Vinyl LP, Compact Disc (CD)
The fourth full-length record by Australian indie pop quartet Terry comes with its own itinerary conveniently printed on its sleeve. Call Me Terry’s cover artwork pulls double duty as its liner notes, contextualizing each track’s handwritten lyrics with a photograph of a building or landscape, its address, and its history. This is no leisurely jaunt across the continent however. The band’s latest work is a guided tour of Australia’s most notorious hotbeds of corruption and greed, from the Southbank offices of Rupert Murdoch’s News Corp to the Melbourne Club—an elite, male-only organization once known for its influence on Liberal Party leadership.
Something of a Melbourne supergroup themselves, Terry’s four members hail from some of the city’s most beloved post-punk acts, like Total Control, Dick Diver, and The UV Race. Call Me Terry is their first LP since 2018’s I’m Terry, but much of its content was written and developed pre-pandemic or in isolation during early lockdown. The aesthetic remains largely consistent with their previous discography, favoring bone-dry production, drier wit, and sing-song harmonies, but the band’s political focus is sharpened and supplemented by chamber pop arrangements. Early single “Gronks” prances along on tom drum thumps and jagged guitar riffs, juxtaposed with warm brass, and flourishes of synthesizer. Even with this additional instrumentation, however, Terry still sounds as intimate as ever.

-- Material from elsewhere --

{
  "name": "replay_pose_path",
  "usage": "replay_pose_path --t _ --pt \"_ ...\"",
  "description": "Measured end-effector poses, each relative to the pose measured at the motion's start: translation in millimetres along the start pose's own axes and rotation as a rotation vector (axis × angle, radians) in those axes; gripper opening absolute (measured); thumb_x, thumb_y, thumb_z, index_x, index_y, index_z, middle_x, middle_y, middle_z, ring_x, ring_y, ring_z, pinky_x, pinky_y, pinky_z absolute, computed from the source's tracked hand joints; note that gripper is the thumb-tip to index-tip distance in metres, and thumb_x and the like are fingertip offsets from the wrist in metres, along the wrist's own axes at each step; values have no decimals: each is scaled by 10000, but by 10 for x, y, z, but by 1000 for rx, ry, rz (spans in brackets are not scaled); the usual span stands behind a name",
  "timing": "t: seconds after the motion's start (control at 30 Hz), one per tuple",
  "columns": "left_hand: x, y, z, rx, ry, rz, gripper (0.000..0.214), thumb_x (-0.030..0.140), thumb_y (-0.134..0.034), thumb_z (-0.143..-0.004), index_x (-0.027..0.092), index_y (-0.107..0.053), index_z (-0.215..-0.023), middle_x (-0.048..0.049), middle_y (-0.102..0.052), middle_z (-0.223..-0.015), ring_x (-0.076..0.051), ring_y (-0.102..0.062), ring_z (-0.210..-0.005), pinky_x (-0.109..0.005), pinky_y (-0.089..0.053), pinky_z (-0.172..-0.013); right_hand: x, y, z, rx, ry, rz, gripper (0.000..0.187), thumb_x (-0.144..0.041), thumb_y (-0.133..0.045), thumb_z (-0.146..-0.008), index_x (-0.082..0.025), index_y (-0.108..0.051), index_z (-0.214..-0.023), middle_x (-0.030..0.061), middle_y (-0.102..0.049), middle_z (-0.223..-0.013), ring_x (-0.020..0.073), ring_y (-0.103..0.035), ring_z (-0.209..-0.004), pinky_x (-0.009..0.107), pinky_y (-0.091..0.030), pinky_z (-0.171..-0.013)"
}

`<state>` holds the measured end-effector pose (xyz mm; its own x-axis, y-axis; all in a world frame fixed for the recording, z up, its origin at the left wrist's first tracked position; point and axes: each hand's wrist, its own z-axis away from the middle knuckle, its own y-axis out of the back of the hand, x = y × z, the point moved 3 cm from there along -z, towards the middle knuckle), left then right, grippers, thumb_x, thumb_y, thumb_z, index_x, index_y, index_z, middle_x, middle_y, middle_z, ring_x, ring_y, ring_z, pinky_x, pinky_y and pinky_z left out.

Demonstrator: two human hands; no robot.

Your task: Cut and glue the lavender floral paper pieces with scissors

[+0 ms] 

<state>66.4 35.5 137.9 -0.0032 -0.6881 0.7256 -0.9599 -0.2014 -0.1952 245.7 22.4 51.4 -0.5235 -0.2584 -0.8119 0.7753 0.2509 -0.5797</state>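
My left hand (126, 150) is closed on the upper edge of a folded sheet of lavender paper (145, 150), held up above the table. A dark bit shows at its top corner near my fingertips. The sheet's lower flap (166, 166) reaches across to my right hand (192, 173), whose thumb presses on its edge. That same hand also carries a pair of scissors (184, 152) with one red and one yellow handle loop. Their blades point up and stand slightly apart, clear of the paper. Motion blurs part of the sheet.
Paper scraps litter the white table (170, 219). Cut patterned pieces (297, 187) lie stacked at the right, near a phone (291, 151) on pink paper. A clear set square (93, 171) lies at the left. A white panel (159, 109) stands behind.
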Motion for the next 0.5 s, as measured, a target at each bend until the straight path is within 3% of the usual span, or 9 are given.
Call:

“Miracles” opens the record in Sutherland’s Horizon Church, the Pentecostal congregation most notably attended by former Liberal Party prime minister Scott Morrison, who rose to power in 2019 on the strength of what he called a “miracle” election. A nasty tangle of dissonant strings set the stage atop lumbering low-end. “Miracle madness in the furnace. Said I’d burn for you,” sings the band, as a backdrop of drones flicker and spit. “Gold Duck,” which sets mining company BHP in its sights, sounds nearly as deranged, with strange, carnivalesque synths ambling through each chorus.
Hewn from the same shambolic rock as The Go-Betweens and The Bats, you might not realize just how caustic Terry can be on a first listen. Luckily, they’ve made it almost impossible to listen to their latest record without the lyrics printed right under your nose. Even when you’re being lulled by its occasionally cozy post-punk songcraft, Call Me Terry is never without its undercurrent of righteous anger.